En l’espèce, il doit être précisé que la question des délais de paiement n’a pas été mise d’office dans les débats par le juge, de tels délais ne pouvant être accordés du fait de l’absence de reprise du paiement du loyer.
Quant à la suspension des effets de la clause résolutoire, elle n’est pas possible pour la même raison et doit en outre être demandée par une partie.
IV. SUR LES DEMANDES ACCESSOIRES :
Monsieur [H] [Z], partie perdante, supportera la charge des dépens, qui comprendront notamment le coût du commandement de payer et celui de l’assignation ainsi que de leurs notifications à la Commission de coordination des actions de prévention des expulsions locatives du Loiret et à la Préfecture.

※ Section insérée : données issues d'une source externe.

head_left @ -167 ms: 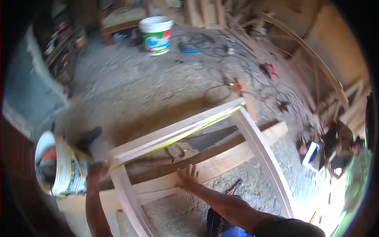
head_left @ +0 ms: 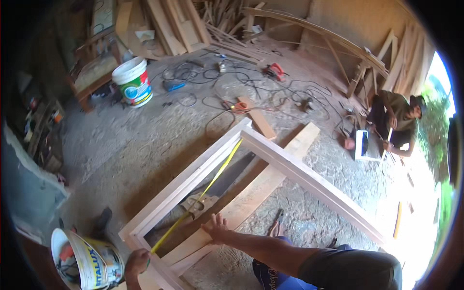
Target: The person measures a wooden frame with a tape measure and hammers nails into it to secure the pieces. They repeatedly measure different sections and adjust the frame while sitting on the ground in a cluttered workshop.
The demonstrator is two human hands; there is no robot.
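Note:
A pale wooden frame (head_left: 309,180) lies tilted across a thick plank (head_left: 256,193) on the floor. My left hand (head_left: 138,261) is closed around the near end of a yellow tape measure (head_left: 195,197), beside the frame's left side piece. Its blade runs taut over the opening to the frame's far corner. Fingers spread, my right hand (head_left: 216,229) rests on the plank inside the frame. Below the tape lies a handsaw (head_left: 232,176), partly hidden by the frame and plank. The tape's case is mostly hidden by my left hand.
A white bucket of tools (head_left: 89,261) stands at the near left; another bucket (head_left: 133,83) is farther off. Cables (head_left: 241,72) and a red power tool (head_left: 275,71) litter the floor. Pliers (head_left: 277,222) lie near my right arm. Another person (head_left: 396,121) crouches at the right.
The view has turned to the right. My left hand has pulled the tape's near end off the far rail toward the left side piece, so it slants over the opening. My right hand stays on the plank.

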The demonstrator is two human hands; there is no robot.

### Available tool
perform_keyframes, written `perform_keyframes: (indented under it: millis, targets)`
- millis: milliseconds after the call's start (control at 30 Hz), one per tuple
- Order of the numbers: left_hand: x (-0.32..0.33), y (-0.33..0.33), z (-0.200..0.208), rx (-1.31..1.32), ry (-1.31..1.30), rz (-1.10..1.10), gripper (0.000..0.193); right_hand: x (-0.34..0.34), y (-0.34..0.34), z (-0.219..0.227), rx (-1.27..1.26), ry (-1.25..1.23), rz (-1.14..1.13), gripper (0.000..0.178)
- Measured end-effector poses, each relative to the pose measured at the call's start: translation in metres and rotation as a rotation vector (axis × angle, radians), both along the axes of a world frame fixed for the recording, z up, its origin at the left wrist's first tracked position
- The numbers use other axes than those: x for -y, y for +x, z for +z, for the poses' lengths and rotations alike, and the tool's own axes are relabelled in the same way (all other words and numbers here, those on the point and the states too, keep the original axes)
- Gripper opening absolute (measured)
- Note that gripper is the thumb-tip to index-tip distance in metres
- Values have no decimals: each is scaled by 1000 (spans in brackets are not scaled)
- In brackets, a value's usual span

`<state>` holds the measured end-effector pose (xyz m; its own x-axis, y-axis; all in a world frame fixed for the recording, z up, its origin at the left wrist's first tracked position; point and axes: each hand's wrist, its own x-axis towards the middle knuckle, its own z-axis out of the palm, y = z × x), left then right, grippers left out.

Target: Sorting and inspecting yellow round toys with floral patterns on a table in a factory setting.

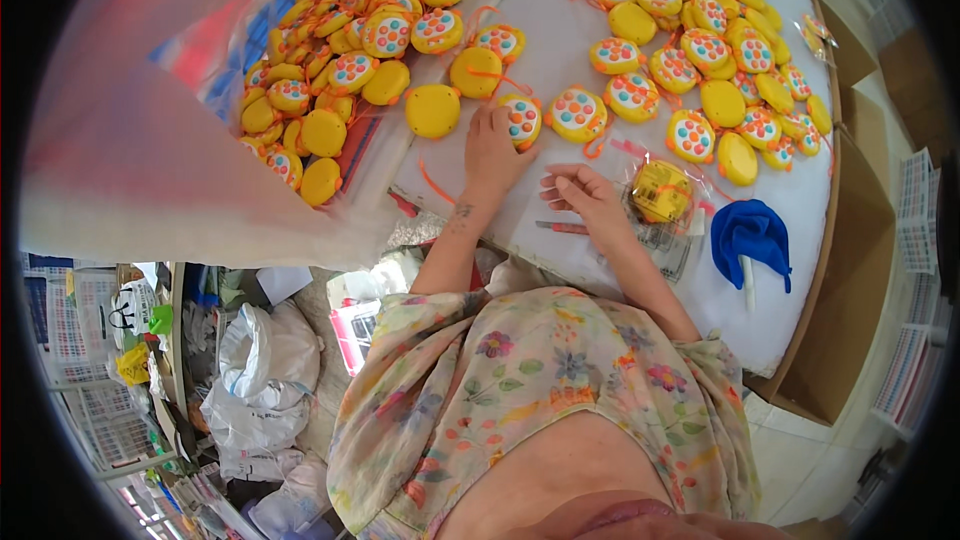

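Observation:
At the middle of the white table, my left hand (490, 155) has its fingers closed at the left edge of a round yellow toy (523, 121) with orange, pink and blue bumps on a white face. My right hand (585, 194) hovers just to the right, fingers loosely bent and apart, with nothing visible in it. Below its fingertips lies a thin reddish stick-like tool (563, 227). A clear plastic bag (661, 192) with a yellow toy inside lies right of that hand. Another dotted toy (577, 114) and a plain yellow-backed toy (432, 112) are nearby.
Heaps of such toys (715, 50) cover the far right of the table (740, 335); another pile (325, 130) sits on plastic sheeting (200, 160) at left. A blue cloth item (750, 240) with a white stick lies right. Cardboard boxes (845, 260) flank the right edge; white bags (262, 370) stand lower left.

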<state>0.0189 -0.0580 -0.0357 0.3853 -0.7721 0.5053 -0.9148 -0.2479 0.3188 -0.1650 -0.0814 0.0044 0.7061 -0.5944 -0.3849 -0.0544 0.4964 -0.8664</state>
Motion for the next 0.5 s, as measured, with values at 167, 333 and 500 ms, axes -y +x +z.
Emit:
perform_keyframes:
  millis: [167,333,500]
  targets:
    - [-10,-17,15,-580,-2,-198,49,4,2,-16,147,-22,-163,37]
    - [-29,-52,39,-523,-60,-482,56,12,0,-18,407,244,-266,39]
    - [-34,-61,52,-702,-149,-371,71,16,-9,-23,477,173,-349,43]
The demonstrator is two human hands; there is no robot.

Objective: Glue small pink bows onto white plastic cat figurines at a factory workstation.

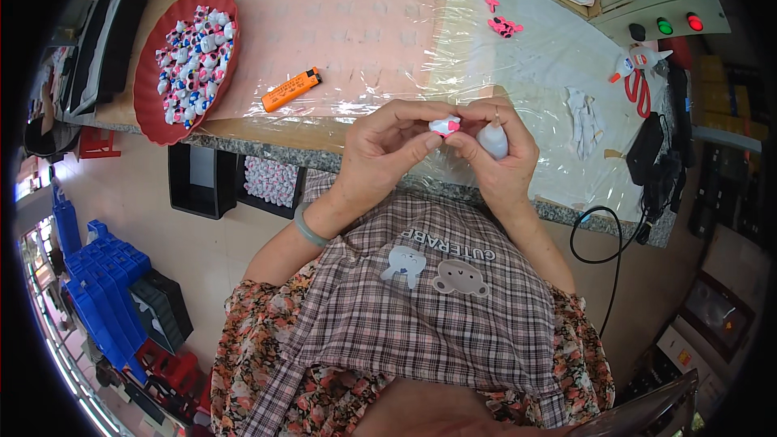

Compte tenu des démarches judiciaires qu’a dû accomplir le bailleur, Monsieur [H] [Z] sera condamnée à verser au bailleur la somme de 500 euros au titre de l’article 700 du Code de procédure civile.

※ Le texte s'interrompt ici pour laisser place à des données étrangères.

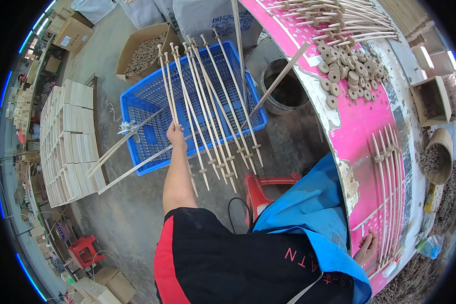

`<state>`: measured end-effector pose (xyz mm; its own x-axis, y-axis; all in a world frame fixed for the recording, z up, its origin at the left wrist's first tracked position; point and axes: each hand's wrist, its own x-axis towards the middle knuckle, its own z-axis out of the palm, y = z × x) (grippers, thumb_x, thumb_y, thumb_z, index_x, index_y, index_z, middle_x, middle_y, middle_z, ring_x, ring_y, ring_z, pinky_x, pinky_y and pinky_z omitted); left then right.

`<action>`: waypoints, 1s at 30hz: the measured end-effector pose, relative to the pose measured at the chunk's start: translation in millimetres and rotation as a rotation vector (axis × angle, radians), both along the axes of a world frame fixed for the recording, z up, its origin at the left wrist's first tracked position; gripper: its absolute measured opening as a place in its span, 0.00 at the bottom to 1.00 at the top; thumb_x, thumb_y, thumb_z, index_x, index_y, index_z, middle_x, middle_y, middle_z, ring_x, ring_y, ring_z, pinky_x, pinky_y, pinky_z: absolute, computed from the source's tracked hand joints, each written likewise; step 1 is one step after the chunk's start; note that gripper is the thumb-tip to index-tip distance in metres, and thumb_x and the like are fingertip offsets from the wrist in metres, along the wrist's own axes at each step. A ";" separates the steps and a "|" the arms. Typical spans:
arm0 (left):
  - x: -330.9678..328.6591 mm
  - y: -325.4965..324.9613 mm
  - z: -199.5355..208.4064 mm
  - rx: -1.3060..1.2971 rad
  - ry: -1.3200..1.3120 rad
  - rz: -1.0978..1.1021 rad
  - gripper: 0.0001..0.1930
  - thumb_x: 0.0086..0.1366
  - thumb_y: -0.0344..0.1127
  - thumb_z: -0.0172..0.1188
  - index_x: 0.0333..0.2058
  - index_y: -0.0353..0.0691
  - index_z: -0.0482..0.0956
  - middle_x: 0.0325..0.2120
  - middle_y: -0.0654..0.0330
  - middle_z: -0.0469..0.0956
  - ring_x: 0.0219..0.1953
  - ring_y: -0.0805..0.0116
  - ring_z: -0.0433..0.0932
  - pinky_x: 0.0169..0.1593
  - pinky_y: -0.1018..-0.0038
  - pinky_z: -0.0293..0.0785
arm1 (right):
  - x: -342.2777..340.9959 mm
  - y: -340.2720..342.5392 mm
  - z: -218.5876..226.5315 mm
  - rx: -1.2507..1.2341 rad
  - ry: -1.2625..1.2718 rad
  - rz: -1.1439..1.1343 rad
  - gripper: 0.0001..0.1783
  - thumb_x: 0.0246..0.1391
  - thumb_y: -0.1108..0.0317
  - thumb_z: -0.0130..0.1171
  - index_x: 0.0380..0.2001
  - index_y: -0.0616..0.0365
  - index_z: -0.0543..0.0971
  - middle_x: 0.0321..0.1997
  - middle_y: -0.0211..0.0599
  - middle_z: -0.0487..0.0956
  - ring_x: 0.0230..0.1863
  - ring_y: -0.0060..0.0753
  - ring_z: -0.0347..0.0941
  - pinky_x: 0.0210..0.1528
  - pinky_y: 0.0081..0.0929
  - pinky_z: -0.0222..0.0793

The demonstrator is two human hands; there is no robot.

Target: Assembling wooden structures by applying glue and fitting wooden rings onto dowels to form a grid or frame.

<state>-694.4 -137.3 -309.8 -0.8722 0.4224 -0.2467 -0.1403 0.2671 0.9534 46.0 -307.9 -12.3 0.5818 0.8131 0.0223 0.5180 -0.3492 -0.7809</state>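
Note:
My left hand (176,134) is closed around slim wooden rods (169,93) above the left part of a blue plastic crate (137,129). More wooden rods (215,109) lie slanting across the crate, most with a small disc near the lower end. On the pink tabletop (357,147) at the right, several rods with discs (390,167) lie side by side. Near their close ends is my right hand (367,247), with its fingers loosely bent and apart and nothing visible in them.
Loose wooden rings (357,71) and a bundle of rods (349,20) lie on the table's far part. Behind the crate stand a cardboard box (146,50) of small pieces and a dark bucket (286,91). A red stool (263,192) is beside me; stacked wooden pieces (71,147) stand left.

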 end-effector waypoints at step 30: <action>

Le jugement est de plein droit assorti de l’exécution provisoire.
PAR CES MOTIFS
Le juge des contentieux de la protection, statuant publiquement, par mise à disposition au greffe, par jugement réputé contradictoire et en premier ressort,
DECLARE recevable l’action aux fins de constat de la résiliation du bail pour loyers et charges impayés ;
CONSTATE que les conditions d’acquisition de la clause résolutoire pour loyers et charges impayés figurant au bail conclu le 11 avril 2022, à effet au 2 mai 2022, entre Monsieur [P] [J] et Monsieur [H] [Z], concernant le bien à usage d’habitation situé [Adresse 3], sont réunies à la date du 23 juillet 2024, et que le bail est résilié à cette date ;
ORDONNE en conséquence à Monsieur [H] [Z] de libérer les lieux et de restituer les clés dès la signification du présent jugement ;
DIT qu’à défaut pour Monsieur [H] [Z] d’avoir volontairement libéré les lieux et restitué les clés, Monsieur [P] [J] pourra, deux mois après la signification d’un commandement de quitter les lieux, faire procéder à son expulsion ainsi qu’à celle de tous occupants de son chef, y compris le cas échéant avec le concours d’un serrurier et de la force publique ;
CONDAMNE Monsieur [H] [Z] à verser à Monsieur [P] [J] la somme de 5285,30 euros (selon décompte en date du 19 février 2025, échéance de février 2025 incluse) au titre des loyers, charges et indemnités d’occupation impayés, avec les intérêts au taux légal sur la somme de 1346,99 euros à compter du 22 mai 2024, date du commandement de payer et à compter du présent jugement pour le surplus ;
CONDAMNE Monsieur [H] [Z] à verser à Monsieur [P] [J], prise en la personne de son représentant légal, une indemnité mensuelle d’occupation d’un montant équivalent à celui du loyer indexé et des charges, tel qu’il aurait été si le contrat s’était poursuivi, à compter du 1er mars 2025 et jusqu’à la date de la libération effective et définitive des lieux, caractérisée par la restitution des clés ;
CONDAMNE Monsieur [H] [Z] à verser à Monsieur [P] [J], prise en la personne de son représentant légal, une somme de 500 euros au titre de l’article 700 du Code de procédure civile ;
CONDAMNE Monsieur [H] [Z] aux entiers dépens de l’instance qui comprendront notamment le coût du commandement de payer du 22 mai 2024 et celui de l’assignation du 12 août 2024 ainsi que de leurs notifications à la Commission de coordination des actions de prévention des expulsions locatives du Loiret et à la Préfecture ;
REJETTE toutes autres demandes ;
RAPPELLE que le jugement est de plein droit exécutoire par provision ;
Ainsi jugé et prononcé par mise à disposition du jugement au greffe du tribunal judiciaire, le 14 mai 2025, la minute étant signée par M. MARTINEAU, Juge des contentieux de la Protection, et par A. HOUDIN, greffière.